_Assignment:_ A line qualifies if it holds the string "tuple". Copy every qualifying line from the records.

_Recorded information:_
━━━━━━━━
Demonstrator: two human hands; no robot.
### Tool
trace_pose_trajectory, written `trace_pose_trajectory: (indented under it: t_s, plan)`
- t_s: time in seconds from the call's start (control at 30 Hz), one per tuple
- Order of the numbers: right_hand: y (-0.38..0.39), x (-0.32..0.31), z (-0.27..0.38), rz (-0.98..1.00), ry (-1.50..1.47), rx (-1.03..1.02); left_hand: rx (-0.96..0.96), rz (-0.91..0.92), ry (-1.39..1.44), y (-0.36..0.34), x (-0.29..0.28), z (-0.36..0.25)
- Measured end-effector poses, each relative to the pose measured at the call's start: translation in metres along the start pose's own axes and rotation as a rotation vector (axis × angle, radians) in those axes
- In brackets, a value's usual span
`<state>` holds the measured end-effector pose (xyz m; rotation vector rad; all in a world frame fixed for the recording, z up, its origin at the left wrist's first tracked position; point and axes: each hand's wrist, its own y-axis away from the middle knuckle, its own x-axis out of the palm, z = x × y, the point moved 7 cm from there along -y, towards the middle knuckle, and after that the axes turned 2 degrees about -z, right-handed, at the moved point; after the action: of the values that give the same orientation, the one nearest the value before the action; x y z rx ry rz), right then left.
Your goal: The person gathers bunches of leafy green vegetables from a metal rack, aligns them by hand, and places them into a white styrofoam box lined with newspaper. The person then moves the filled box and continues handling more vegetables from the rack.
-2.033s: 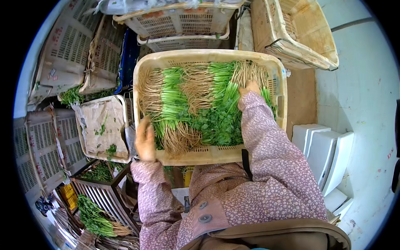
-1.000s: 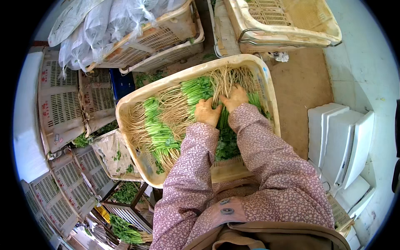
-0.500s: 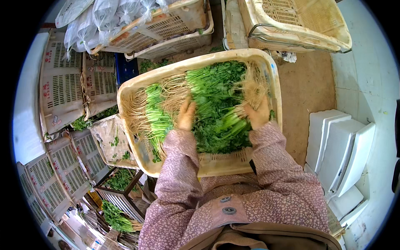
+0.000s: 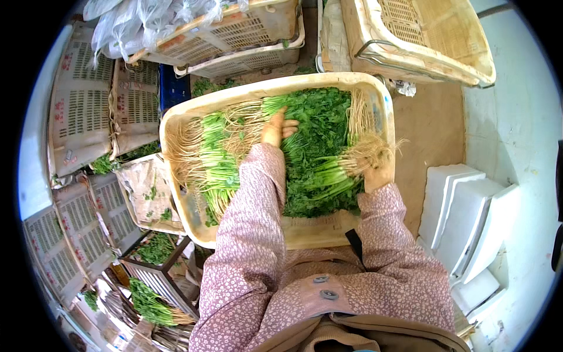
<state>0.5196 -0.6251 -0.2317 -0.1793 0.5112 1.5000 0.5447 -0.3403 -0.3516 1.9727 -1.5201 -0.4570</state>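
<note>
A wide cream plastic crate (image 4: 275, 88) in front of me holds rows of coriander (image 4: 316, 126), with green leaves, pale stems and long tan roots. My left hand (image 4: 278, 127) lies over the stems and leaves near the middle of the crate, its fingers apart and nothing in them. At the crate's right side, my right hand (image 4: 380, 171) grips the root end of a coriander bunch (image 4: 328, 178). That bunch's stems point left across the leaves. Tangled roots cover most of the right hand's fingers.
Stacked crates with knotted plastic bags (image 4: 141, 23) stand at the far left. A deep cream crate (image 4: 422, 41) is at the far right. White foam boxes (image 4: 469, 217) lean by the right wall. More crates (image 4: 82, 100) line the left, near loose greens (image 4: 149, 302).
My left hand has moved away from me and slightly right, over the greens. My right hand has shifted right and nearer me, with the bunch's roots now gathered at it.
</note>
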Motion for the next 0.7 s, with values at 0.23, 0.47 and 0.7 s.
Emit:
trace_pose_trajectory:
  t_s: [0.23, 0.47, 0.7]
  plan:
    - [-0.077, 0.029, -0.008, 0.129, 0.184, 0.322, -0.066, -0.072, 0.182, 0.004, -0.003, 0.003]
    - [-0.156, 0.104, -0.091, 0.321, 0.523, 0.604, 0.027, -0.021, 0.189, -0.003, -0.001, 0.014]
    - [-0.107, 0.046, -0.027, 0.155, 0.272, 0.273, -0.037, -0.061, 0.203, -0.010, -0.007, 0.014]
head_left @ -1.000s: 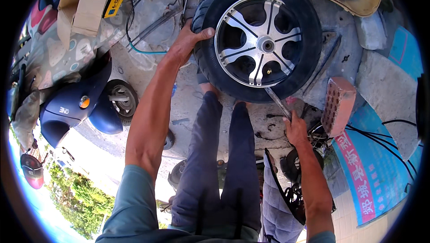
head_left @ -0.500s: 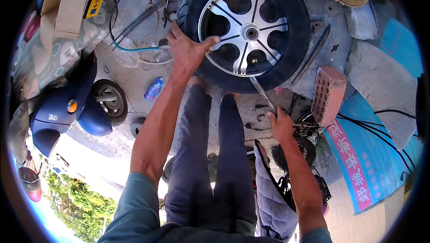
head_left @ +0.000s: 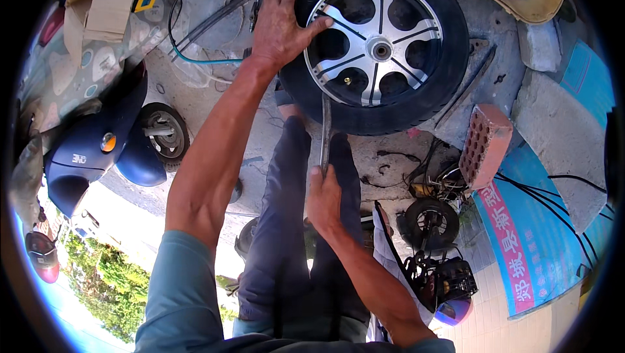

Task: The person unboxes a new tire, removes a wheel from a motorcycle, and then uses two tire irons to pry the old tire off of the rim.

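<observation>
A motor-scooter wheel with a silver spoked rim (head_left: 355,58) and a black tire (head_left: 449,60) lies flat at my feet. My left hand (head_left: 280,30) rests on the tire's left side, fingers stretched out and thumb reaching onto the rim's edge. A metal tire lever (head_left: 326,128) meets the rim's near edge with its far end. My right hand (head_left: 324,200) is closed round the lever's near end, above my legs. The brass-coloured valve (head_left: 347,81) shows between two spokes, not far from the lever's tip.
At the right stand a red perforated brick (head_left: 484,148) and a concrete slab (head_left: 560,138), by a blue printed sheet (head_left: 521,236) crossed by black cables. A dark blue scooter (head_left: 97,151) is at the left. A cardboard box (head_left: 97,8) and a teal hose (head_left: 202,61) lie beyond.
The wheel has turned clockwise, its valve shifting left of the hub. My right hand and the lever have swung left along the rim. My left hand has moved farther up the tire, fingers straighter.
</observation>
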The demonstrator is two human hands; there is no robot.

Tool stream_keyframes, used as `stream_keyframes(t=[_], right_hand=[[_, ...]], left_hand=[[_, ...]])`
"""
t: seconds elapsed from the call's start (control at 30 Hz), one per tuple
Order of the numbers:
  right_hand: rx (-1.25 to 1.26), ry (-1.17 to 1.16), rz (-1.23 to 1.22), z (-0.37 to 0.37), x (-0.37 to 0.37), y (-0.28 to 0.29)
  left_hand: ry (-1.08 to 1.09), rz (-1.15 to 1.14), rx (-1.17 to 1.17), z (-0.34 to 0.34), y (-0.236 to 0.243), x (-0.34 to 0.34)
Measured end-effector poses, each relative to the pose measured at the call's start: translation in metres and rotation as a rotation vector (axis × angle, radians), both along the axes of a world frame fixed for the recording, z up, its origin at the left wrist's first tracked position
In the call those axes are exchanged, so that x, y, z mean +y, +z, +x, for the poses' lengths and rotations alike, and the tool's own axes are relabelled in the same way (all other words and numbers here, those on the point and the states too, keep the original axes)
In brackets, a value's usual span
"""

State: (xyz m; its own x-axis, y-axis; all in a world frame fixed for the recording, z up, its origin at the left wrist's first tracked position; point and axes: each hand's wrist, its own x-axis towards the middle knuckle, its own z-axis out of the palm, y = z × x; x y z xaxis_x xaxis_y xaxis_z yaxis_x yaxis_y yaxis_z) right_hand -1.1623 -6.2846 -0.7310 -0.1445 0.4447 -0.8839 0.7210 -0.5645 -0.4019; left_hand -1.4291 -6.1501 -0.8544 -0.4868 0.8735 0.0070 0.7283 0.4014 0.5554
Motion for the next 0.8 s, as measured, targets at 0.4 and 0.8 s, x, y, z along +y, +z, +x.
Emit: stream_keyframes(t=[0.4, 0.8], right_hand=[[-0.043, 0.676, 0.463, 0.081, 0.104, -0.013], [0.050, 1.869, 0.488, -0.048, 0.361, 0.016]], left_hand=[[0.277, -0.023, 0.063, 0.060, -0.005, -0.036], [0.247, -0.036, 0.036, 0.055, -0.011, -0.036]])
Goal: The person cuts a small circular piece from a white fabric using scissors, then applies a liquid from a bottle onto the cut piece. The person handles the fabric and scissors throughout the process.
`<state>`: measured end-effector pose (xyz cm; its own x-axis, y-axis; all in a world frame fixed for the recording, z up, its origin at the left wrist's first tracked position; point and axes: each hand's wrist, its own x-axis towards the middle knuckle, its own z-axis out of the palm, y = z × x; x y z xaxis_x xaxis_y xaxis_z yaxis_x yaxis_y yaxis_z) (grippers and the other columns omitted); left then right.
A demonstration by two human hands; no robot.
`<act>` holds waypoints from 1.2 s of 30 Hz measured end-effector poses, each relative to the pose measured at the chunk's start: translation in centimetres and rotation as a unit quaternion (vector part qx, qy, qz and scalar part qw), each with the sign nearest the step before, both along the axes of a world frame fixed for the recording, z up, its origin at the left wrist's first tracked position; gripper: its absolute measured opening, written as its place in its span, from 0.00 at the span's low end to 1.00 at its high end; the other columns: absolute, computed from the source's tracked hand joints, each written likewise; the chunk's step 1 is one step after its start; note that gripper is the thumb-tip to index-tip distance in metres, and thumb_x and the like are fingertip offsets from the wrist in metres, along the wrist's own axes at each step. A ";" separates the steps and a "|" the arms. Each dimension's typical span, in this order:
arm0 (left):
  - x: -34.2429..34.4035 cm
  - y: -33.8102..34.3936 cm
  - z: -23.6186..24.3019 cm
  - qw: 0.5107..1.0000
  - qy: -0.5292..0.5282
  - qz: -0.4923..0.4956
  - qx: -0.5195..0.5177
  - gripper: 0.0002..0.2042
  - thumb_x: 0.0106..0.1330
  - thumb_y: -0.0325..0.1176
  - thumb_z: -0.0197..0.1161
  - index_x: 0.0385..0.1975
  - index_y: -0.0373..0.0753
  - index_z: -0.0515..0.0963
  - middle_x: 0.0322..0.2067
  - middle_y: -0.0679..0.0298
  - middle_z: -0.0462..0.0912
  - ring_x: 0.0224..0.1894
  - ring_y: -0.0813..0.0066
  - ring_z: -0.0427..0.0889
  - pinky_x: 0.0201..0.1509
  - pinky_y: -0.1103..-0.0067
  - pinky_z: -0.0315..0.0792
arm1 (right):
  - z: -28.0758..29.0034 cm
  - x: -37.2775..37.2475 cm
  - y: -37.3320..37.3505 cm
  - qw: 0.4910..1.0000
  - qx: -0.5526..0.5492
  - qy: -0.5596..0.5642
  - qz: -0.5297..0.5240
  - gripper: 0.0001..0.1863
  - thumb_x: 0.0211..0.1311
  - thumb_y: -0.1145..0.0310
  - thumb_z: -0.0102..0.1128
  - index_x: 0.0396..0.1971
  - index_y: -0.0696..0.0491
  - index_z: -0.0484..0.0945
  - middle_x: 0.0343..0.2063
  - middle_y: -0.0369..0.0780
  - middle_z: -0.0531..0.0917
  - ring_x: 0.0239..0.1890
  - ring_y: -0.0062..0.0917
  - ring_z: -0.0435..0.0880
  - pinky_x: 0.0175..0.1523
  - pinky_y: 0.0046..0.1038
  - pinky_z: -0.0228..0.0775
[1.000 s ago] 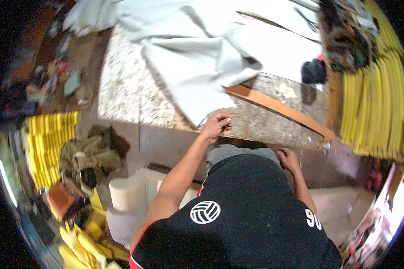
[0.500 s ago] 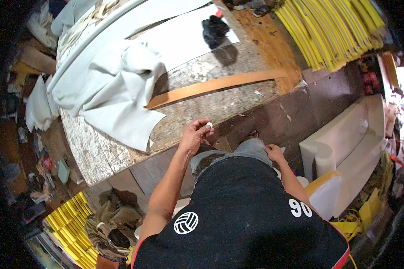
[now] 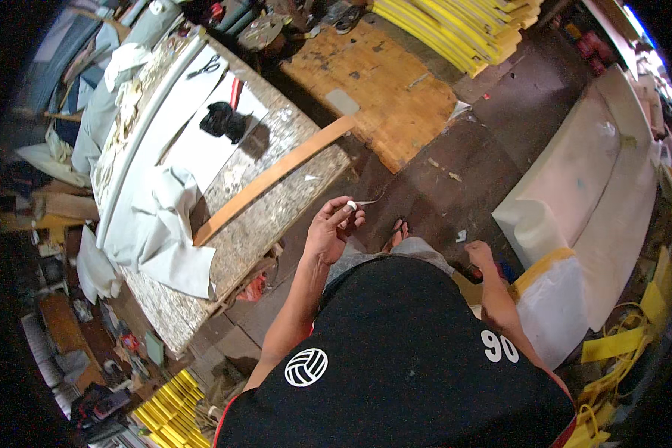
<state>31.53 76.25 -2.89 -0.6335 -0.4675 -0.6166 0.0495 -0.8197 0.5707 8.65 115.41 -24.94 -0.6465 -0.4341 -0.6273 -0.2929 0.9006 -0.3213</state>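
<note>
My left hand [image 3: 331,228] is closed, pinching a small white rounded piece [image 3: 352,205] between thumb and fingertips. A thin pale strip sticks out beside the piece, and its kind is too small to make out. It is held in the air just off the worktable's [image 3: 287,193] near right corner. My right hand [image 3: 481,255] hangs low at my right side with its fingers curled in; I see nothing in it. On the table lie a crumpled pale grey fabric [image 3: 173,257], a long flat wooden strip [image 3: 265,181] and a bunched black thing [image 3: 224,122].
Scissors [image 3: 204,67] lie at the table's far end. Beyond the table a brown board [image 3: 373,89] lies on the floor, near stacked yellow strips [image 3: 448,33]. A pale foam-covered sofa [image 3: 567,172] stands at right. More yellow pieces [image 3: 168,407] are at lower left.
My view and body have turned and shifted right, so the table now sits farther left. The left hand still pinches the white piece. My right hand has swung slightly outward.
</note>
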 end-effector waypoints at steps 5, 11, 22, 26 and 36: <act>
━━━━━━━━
_Written solution:_
- t_s: time in seconds from the call's start (control at 30 Hz), one per tuple
t: seconds elapsed from the call's start (control at 30 Hz), one per tuple

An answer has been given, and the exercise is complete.